● Your task: Starting with the line that mentions "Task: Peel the", repeat each line verbatim until the entries end, both ends included.

(Supplied data Opens)

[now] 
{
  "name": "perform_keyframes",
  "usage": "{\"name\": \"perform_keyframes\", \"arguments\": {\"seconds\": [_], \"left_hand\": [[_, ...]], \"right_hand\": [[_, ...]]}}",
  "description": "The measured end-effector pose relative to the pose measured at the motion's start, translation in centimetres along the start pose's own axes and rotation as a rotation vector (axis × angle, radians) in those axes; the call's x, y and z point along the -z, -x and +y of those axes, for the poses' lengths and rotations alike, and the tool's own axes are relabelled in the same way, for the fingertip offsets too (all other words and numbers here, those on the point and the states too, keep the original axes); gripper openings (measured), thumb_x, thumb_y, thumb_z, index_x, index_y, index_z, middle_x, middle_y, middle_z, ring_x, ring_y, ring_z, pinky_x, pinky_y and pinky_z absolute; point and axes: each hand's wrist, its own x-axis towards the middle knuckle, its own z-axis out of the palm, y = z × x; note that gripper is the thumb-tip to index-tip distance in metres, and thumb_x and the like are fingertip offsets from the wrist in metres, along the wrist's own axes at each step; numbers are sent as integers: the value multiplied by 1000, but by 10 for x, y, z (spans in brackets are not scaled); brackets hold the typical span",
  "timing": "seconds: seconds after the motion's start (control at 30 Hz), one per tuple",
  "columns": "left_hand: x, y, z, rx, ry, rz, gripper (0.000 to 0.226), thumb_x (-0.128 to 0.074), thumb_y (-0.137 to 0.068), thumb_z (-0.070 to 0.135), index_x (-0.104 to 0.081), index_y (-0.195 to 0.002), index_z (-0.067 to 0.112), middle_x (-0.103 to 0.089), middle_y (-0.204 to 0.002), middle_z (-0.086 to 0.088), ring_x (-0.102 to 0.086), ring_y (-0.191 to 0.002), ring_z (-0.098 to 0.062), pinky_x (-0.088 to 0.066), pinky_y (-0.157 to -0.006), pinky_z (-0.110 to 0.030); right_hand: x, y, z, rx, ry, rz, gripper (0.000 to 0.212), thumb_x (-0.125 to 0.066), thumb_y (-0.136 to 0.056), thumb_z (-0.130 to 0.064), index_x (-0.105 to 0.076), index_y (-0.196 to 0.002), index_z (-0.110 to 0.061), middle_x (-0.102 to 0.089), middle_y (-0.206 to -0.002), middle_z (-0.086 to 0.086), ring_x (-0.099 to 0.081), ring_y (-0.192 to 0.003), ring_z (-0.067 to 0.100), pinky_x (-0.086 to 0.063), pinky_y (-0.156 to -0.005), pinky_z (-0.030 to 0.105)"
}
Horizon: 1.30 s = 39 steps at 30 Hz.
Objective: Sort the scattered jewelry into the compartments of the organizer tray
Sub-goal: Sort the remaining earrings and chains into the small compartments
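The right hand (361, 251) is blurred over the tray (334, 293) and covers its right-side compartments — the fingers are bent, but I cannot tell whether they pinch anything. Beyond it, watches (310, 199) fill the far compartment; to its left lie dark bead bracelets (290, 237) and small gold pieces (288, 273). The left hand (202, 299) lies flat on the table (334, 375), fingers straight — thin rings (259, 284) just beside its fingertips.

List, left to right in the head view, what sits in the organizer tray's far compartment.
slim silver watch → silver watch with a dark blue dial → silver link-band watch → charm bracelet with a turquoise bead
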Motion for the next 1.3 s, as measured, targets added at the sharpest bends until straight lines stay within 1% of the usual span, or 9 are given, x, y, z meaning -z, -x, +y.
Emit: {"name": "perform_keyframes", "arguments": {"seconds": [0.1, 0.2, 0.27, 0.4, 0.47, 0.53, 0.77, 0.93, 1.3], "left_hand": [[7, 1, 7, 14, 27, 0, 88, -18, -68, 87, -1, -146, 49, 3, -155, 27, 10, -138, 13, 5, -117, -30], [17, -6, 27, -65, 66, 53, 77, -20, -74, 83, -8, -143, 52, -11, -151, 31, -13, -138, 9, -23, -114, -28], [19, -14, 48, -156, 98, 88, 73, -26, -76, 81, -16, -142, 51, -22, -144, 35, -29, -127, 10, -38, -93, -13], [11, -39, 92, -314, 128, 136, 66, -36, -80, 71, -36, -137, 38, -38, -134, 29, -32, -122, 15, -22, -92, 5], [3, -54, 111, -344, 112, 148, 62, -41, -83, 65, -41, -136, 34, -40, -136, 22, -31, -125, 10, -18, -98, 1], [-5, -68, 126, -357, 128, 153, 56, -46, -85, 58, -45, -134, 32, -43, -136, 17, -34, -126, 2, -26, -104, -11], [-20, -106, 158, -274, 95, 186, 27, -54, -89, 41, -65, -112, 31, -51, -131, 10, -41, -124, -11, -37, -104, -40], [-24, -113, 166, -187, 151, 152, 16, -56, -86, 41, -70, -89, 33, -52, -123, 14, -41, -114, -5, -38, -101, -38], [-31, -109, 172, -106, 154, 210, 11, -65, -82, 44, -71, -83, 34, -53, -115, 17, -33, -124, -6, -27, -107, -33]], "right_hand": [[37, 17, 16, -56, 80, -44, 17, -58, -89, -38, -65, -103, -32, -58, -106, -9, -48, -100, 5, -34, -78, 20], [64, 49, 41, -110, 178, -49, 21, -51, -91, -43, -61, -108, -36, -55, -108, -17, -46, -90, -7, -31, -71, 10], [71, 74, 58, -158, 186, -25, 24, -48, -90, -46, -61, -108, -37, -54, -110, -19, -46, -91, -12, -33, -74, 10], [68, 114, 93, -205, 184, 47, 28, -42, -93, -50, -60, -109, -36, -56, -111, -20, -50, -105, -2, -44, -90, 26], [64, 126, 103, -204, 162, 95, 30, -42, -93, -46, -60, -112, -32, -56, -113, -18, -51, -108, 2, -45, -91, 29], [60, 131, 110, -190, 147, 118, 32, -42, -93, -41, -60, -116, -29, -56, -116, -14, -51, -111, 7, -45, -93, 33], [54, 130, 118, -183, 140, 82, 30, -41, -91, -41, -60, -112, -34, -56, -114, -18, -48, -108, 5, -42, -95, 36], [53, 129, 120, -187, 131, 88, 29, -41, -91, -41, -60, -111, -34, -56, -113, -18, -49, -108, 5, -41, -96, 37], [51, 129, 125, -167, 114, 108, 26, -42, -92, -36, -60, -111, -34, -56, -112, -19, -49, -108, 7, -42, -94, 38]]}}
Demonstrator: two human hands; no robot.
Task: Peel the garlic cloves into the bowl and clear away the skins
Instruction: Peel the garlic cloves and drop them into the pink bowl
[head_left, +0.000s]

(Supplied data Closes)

● Solution:
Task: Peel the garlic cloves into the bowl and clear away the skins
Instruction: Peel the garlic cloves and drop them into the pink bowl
[head_left, +0.000s]

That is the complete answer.